EXERCISE GOAL:
Send back the line that contains "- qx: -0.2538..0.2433" and all lines following it through the end of the data below, exactly, omitting pictures.

INFORMATION SUPPLIED:

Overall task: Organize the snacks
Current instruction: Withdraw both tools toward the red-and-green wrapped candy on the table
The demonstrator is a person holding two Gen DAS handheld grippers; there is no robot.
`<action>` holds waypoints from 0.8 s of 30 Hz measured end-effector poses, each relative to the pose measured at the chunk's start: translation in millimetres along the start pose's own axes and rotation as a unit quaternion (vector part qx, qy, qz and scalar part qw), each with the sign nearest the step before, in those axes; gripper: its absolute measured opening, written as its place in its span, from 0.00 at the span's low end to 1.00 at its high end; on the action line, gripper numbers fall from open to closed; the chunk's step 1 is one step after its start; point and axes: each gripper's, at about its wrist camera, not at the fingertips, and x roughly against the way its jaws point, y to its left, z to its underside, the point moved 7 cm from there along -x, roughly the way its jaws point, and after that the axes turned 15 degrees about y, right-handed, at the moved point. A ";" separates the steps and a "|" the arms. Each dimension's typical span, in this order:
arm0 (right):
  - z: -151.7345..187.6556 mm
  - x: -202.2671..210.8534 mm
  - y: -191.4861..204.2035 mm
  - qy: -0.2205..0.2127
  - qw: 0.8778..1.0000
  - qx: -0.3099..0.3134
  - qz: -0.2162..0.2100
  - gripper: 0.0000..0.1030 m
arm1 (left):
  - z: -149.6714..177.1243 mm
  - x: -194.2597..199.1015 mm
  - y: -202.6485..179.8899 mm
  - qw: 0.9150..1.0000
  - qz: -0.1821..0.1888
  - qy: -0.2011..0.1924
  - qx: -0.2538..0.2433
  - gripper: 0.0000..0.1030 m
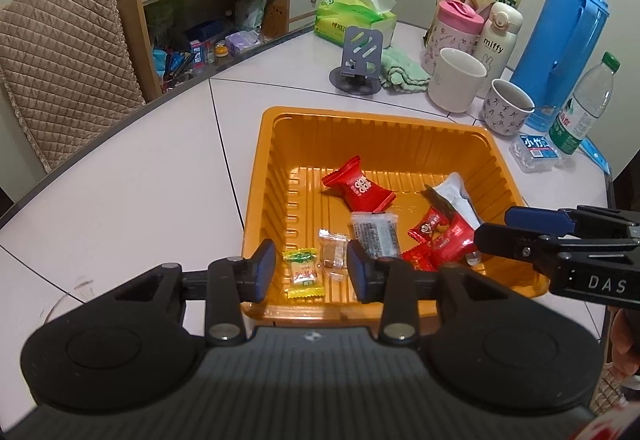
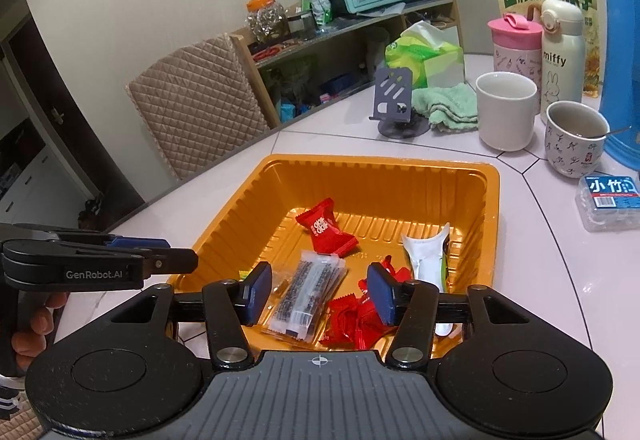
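Observation:
An orange plastic tray sits on the white table and holds several wrapped snacks: a red packet, a clear dark-speckled bar, small red candies, a white sachet, a clear candy and a yellow-green candy. My left gripper is open and empty above the tray's near edge. My right gripper is open and empty over the near right part of the tray; it also shows in the left wrist view.
Behind the tray stand a grey phone stand, green cloth, white mug, patterned cup, pink and miffy bottles, blue thermos, water bottle and tissue pack. A quilted chair is left.

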 end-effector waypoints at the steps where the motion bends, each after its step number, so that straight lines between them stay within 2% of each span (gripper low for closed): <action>1: 0.6 2.4 0.8 -0.002 1.000 0.000 0.001 0.52 | 1.2 2.4 0.0 1.000 0.000 -0.002 0.000 0.34; 14: 24.7 46.0 23.6 -0.026 1.000 0.005 -0.005 0.58 | 31.7 48.8 0.9 0.999 0.020 -0.031 0.016 0.35; 24: 65.5 72.2 40.8 -0.026 1.000 -0.009 -0.012 0.63 | 79.1 84.6 13.6 0.998 0.023 -0.044 0.038 0.37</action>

ANSWER BOX:
  - qx: -0.2538..0.2433
  - gripper: 0.0000..0.1030 m
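Observation:
An orange plastic tray sits on the white table and holds several wrapped snacks: a red packet, a clear dark-speckled bar, small red candies, a white sachet, a clear candy and a yellow-green candy. My left gripper is open and empty above the tray's near edge. My right gripper is open and empty over the near right part of the tray; it also shows in the left wrist view.
Behind the tray stand a grey phone stand, green cloth, white mug, patterned cup, pink and miffy bottles, blue thermos, water bottle and tissue pack. A quilted chair is left.
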
 end-effector waypoints at the steps where the motion bends, each after its step number, so that straight lines between them stay within 2% of each span (gripper low for closed): <action>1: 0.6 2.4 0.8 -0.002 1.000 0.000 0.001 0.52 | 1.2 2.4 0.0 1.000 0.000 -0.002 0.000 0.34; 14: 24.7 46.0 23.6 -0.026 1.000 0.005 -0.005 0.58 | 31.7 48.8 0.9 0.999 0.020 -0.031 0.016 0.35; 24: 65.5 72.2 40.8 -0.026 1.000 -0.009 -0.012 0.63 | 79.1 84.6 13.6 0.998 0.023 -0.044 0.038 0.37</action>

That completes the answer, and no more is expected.